Work to complete. Given the listing below, write out exactly the lines starting with the line that has "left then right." and going on through the line that has "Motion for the", both kept.

= Beginning of Section =

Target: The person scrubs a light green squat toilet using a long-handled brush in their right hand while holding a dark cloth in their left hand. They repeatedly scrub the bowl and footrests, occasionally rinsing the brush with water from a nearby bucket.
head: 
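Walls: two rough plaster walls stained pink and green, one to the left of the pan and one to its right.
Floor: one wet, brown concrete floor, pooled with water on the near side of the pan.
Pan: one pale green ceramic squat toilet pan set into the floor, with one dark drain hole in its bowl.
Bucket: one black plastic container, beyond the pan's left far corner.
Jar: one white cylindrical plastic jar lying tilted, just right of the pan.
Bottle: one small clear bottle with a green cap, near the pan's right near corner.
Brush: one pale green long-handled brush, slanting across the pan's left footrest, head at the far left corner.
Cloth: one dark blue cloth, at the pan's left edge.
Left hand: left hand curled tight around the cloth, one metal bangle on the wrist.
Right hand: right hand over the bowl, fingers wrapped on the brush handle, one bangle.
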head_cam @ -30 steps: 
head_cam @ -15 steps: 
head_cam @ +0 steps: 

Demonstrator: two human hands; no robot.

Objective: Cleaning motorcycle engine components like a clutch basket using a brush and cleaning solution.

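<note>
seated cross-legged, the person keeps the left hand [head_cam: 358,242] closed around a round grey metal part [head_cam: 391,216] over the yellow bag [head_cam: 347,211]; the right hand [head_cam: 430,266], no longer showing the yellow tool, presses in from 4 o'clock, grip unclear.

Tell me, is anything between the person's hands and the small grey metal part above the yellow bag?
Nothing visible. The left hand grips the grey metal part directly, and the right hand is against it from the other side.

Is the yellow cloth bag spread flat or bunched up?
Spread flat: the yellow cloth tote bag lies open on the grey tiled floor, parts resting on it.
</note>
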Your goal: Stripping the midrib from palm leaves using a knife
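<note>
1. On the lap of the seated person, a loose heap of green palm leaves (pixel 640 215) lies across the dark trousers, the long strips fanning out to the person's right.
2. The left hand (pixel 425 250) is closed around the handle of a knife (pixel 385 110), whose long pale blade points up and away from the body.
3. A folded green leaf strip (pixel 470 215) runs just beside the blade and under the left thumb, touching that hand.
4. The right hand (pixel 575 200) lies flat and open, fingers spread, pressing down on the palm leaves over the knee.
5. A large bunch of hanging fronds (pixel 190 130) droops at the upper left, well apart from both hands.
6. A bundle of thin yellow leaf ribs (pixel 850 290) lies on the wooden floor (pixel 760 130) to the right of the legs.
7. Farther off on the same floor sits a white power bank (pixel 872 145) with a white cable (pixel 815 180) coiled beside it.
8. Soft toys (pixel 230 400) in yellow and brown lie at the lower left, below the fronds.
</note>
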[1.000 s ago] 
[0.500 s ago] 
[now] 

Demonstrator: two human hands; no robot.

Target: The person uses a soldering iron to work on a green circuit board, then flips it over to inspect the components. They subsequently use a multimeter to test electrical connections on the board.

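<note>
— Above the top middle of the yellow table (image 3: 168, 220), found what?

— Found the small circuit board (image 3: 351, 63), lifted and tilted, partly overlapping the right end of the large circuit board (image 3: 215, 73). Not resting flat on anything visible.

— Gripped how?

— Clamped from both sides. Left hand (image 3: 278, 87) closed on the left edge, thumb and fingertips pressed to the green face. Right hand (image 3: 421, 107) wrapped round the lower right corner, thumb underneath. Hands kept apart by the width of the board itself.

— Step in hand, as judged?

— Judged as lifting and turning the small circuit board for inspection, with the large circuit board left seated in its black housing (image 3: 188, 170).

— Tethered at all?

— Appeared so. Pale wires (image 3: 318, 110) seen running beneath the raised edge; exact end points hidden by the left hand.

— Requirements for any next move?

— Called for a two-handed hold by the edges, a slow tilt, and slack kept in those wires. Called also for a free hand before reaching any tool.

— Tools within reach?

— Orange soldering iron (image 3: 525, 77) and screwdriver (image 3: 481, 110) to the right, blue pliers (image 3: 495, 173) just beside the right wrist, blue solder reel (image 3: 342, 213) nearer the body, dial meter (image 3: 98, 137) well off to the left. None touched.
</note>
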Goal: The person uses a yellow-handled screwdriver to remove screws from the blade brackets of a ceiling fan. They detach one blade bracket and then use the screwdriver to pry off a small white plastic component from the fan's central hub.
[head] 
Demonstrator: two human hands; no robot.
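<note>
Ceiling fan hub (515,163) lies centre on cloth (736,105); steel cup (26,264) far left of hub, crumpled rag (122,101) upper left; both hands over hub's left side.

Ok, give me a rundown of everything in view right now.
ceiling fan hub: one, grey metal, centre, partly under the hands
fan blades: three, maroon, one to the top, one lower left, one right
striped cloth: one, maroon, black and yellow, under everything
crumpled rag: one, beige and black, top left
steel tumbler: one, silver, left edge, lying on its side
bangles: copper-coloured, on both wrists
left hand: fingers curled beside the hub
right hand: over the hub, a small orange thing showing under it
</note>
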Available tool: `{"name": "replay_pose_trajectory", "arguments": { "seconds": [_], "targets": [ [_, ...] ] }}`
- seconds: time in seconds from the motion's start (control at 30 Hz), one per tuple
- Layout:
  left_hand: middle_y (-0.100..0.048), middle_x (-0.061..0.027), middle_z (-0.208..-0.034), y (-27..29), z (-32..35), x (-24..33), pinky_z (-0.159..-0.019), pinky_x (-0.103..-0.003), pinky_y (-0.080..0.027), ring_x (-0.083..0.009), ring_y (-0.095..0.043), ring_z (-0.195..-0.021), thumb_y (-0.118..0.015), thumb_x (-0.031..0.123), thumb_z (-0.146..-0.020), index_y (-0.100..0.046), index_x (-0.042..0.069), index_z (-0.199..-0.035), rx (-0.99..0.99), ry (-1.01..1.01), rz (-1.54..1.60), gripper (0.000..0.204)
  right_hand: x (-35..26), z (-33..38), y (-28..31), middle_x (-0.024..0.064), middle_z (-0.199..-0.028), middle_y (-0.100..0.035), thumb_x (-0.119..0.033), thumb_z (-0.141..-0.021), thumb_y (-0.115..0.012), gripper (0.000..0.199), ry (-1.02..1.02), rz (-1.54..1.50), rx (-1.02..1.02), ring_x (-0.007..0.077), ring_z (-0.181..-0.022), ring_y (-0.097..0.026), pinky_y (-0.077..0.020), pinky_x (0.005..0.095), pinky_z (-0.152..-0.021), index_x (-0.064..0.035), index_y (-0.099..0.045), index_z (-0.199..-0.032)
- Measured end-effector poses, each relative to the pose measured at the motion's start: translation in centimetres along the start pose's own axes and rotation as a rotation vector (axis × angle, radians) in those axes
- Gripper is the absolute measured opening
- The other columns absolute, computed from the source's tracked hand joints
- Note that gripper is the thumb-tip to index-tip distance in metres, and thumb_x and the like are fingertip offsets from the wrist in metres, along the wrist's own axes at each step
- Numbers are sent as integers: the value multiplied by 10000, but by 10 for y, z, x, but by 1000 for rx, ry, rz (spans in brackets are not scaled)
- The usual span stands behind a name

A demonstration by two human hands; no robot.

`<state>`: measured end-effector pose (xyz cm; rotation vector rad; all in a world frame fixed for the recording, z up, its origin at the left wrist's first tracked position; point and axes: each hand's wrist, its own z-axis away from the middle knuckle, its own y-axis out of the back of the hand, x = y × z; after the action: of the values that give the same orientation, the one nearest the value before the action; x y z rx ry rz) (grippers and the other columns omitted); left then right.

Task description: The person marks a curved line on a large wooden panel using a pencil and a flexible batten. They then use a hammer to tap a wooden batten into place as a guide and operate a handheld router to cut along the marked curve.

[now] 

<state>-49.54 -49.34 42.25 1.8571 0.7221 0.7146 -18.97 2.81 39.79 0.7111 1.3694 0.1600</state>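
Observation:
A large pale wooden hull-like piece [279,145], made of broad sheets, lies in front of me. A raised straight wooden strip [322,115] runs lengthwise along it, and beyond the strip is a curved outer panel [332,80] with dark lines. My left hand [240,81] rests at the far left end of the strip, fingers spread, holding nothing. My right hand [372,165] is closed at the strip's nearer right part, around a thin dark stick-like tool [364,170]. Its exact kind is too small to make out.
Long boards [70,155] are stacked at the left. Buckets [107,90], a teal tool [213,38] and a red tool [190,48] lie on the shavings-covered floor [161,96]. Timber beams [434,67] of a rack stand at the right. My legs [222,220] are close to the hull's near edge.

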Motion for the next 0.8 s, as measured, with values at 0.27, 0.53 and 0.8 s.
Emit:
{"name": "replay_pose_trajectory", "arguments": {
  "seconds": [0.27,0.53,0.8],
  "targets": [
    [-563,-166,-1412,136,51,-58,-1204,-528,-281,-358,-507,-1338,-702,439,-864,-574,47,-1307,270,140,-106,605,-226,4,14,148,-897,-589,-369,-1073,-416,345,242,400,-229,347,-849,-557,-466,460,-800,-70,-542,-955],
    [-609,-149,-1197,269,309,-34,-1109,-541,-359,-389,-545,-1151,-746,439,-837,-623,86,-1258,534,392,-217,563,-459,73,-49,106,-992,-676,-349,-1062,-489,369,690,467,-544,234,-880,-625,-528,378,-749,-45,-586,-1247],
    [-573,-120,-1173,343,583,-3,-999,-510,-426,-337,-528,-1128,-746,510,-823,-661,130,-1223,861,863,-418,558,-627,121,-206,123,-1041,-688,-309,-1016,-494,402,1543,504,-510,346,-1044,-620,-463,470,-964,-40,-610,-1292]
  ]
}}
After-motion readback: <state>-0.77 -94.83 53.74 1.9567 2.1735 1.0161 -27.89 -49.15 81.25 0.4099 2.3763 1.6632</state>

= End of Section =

Completed task.
`<state>`: measured end-effector pose (xyz cm; rotation vector rad; all in a world frame fixed for the recording, z up, its origin at the left wrist's first tracked position; point and axes: each hand's wrist, its own z-axis away from the middle knuckle, its own y-axis out of the back of the hand, x = y × z; after the action: of the values that give the same orientation, the one nearest the value before the action; x y z rx ry rz) (grippers and the other columns omitted); left then right.

Task description: The person marks a curved line on a large wooden panel using a pencil and a flexible batten. They then use a hammer to tap a wooden batten into place as a guide and operate a handheld router to cut along the marked curve.

[now] 

<state>-49.54 -49.34 42.25 1.8571 0.7221 0.7146 -18.97 2.81 39.79 0.7111 1.3694 0.1600</state>
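Observation:
A large pale wooden hull-like piece [279,145], made of broad sheets, lies in front of me. A raised straight wooden strip [322,115] runs lengthwise along it, and beyond the strip is a curved outer panel [332,80] with dark lines. My left hand [240,81] rests at the far left end of the strip, fingers spread, holding nothing. My right hand [372,165] is closed at the strip's nearer right part, around a thin dark stick-like tool [364,170]. Its exact kind is too small to make out.
Long boards [70,155] are stacked at the left. Buckets [107,90], a teal tool [213,38] and a red tool [190,48] lie on the shavings-covered floor [161,96]. Timber beams [434,67] of a rack stand at the right. My legs [222,220] are close to the hull's near edge.
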
Motion for the next 0.8 s, as measured, with values at 0.27, 0.53 and 0.8 s.

The exercise calls for nothing more.